I’d never Huckleberry Finn before and had a vague impression of it as a fun adventure story and so was surprised to find how much more there is here. There are adventures here but it’s funny and sweet and, really, a story about morality and conscience. I picked it up when I did as the next book to read in my Virtuous Reading Challenge. Huckleberry Finn was the book Karen Swallow Prior chose to represent the virtue of Courage and it isn’t hard to see how fitting that is.
Courage is getting your heart in the right place at the right time despite the obstacles.Karen Swallow Prior, “On Reading Well”

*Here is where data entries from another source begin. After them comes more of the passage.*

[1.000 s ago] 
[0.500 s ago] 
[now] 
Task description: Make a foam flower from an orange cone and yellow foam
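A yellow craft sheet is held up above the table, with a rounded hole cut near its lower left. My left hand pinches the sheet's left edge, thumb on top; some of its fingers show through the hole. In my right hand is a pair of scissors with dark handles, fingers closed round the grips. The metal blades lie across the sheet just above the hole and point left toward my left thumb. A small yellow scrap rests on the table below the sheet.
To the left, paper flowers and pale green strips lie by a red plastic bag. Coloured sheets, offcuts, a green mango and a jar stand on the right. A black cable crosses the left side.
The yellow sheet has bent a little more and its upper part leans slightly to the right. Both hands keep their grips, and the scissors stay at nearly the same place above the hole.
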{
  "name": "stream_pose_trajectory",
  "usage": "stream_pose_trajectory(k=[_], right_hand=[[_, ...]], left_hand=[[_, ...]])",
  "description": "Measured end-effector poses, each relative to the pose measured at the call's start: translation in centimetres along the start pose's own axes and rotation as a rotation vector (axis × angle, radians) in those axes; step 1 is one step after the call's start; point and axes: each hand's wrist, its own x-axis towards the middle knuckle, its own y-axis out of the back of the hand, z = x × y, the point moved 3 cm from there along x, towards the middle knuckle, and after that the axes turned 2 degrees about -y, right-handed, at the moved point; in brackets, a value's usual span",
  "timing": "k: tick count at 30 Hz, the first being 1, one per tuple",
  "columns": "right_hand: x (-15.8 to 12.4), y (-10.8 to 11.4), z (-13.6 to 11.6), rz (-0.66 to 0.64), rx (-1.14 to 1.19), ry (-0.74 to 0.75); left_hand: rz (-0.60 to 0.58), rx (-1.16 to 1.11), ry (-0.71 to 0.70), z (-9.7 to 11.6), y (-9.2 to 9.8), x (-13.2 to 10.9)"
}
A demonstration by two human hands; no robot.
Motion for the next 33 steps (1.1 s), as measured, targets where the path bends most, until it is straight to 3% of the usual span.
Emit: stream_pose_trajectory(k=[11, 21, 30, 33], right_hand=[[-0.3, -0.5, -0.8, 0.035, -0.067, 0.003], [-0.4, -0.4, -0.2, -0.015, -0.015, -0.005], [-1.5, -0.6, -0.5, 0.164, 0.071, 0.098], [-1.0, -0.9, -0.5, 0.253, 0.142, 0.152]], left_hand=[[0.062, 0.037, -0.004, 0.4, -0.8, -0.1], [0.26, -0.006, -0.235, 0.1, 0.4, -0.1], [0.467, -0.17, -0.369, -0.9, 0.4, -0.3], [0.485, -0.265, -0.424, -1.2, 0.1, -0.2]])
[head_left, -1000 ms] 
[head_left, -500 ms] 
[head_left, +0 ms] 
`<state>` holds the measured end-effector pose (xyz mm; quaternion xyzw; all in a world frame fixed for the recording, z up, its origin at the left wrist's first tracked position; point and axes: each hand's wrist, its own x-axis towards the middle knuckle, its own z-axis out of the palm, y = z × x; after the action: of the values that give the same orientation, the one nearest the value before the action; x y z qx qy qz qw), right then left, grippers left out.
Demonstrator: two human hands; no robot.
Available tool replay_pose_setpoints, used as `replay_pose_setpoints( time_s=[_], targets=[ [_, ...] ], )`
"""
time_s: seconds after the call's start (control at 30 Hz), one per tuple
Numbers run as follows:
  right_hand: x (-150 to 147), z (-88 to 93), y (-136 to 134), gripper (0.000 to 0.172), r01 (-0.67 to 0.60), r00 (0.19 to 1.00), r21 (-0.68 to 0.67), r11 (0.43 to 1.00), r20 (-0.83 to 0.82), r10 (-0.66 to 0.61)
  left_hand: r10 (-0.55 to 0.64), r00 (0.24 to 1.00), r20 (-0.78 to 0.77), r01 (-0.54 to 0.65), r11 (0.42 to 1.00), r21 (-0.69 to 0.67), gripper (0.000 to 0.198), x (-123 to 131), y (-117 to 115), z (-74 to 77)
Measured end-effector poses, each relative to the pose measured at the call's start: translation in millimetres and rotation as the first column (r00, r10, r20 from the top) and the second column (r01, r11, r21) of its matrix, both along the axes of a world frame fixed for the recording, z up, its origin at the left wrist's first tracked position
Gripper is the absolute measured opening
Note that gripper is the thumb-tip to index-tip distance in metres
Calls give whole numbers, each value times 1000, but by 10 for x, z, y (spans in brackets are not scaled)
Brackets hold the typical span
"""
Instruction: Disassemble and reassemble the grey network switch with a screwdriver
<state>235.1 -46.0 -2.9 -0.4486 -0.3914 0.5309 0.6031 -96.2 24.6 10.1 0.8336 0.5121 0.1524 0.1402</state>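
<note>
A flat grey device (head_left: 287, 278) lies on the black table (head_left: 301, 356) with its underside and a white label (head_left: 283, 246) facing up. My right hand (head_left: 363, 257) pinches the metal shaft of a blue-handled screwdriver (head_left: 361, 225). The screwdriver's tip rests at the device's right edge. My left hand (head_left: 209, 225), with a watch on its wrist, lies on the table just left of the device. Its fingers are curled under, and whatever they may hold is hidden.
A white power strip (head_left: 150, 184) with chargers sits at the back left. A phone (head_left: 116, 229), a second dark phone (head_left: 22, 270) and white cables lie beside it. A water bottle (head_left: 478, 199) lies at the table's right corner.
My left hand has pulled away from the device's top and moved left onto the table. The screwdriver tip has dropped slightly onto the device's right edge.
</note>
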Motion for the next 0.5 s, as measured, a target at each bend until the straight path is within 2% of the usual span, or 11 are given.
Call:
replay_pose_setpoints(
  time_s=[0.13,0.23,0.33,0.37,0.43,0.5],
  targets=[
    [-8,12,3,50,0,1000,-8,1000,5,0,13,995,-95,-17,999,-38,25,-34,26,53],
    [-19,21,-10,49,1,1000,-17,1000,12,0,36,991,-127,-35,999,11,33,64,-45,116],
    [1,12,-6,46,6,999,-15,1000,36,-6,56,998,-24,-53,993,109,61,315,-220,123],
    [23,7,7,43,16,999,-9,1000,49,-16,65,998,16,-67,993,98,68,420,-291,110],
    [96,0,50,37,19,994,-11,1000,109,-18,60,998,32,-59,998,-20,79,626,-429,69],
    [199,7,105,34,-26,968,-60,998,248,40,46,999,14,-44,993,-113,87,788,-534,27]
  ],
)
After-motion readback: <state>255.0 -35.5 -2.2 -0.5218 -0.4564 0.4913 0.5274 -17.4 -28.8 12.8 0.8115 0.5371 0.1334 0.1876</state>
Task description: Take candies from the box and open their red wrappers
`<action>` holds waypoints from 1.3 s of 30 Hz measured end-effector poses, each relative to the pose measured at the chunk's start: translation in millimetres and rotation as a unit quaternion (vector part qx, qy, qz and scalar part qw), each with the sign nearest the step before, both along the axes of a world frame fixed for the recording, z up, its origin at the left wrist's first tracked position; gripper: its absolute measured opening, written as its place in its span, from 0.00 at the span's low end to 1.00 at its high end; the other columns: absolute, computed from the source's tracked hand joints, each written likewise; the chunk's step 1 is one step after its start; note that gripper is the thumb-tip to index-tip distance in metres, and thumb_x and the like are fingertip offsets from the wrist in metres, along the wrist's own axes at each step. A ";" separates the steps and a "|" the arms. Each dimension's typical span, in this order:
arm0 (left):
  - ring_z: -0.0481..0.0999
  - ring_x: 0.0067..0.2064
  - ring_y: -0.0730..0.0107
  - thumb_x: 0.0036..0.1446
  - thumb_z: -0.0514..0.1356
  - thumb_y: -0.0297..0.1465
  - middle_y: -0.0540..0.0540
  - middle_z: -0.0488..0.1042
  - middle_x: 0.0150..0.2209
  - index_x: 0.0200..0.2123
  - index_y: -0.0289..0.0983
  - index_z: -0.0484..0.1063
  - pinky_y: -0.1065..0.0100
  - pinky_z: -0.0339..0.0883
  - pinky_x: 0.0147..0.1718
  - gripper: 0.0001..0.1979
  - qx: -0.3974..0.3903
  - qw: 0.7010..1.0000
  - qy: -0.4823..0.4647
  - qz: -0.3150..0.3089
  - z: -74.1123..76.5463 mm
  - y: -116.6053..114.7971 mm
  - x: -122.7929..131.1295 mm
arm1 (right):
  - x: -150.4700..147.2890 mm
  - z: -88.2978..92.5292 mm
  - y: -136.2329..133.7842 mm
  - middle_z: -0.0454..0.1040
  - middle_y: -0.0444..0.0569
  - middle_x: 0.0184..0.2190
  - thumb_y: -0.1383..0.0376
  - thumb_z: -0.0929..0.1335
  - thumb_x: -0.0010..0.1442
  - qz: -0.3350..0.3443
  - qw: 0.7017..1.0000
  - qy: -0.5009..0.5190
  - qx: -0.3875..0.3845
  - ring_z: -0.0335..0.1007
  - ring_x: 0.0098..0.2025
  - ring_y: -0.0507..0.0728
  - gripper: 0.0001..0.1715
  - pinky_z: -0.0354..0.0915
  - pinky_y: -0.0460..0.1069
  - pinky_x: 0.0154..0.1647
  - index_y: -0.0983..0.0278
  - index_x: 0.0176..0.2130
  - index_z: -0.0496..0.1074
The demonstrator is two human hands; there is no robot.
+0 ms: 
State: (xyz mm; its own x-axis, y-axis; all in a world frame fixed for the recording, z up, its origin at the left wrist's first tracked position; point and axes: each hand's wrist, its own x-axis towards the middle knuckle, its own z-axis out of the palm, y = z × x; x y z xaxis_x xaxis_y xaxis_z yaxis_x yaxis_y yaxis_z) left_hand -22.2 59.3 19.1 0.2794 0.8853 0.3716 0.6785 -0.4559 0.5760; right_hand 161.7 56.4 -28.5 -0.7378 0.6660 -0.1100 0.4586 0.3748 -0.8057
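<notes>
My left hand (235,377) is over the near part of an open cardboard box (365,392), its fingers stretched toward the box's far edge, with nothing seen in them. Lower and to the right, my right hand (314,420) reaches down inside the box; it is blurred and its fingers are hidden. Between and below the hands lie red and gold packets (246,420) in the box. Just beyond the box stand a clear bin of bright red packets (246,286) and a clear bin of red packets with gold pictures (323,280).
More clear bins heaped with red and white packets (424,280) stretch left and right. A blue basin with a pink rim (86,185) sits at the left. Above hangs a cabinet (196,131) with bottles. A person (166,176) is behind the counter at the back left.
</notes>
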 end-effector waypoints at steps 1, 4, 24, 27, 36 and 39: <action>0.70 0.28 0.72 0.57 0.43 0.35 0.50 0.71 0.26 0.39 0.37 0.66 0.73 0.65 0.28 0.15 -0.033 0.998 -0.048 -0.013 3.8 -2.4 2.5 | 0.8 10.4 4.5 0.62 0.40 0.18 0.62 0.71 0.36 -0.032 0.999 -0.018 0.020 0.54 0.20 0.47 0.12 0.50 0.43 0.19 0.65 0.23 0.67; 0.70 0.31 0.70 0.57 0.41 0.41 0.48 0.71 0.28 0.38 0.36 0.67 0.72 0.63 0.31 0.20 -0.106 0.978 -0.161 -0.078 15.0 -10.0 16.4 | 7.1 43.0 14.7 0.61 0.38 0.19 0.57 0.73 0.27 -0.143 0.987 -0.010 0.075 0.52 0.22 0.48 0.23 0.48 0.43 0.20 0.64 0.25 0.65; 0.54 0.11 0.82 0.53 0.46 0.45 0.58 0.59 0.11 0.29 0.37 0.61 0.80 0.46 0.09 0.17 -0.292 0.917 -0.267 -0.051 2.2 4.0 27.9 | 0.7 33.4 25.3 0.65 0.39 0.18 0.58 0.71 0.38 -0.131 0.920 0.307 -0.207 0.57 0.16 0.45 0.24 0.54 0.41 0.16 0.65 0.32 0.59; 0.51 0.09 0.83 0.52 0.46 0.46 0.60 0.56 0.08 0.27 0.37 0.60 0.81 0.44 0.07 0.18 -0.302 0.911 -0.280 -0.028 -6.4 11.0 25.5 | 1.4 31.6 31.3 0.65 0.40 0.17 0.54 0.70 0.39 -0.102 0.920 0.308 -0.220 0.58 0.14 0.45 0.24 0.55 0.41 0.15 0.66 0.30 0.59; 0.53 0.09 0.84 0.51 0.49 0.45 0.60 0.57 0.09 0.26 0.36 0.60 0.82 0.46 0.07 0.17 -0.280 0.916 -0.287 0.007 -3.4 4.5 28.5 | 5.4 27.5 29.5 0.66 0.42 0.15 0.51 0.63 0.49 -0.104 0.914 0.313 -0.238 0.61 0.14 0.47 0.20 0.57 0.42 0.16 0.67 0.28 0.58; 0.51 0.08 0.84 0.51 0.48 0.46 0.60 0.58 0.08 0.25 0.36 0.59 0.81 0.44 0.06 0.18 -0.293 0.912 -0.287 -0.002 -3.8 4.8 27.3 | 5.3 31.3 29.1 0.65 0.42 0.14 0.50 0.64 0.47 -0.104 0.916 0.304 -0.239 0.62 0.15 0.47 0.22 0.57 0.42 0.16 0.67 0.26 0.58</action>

Huck is an uneducated, neglected young boy. There are well-meaning people around him but he has lacked both education and care for most of his life. He’s growing up in the United States in a time when slavery is both normal and all around him. As Huck and Jim travel together and Jim gets closer to his goal of freedom, Huck becomes more and more internally conflicted. Huck believes that he is doing wrong by helping Jim get to freedom. Everything he has been taught tells him that Jim belongs to a woman in Missouri and Huck is wronging her by stealing her “property”. Yet Jim is unfailingly kind to Huck; he cares for Huck and truly loves him in a way that no one ever has. Despite what the world around him has taught him, Huck feels deeply that he cannot betray Jim. It is an incredibly stirring moment when Huck decides that if helping Jim means that he goes to hell, well, then he’ll help free Jim and he’ll go to hell. Huck’s courage isn’t in his boldness in running away or the tricks he plays on others to get by. It’s in the incredible inner fortitude he shows by choosing to do right even when it goes against everything society around him has taught him. This makes Huck such a fantastic and complex character to read about and watch develop.
The other thing I knew about Huckleberry Finn before I began reading it was its prolific use of the n-word. I had expected it to be something closer to To Kill a Mockingbird but the word is used a lot and the depictions of slaves are sometimes difficult to read. It’s honest and accurate to the time but it does make it hard to read and was incredibly jarring throughout. In the end, I think what Huckleberry Finn has to say about doing right in the face of social wrongs is a powerful and important message that we can still learn a lot from today but be warned that it isn’t always an easy read.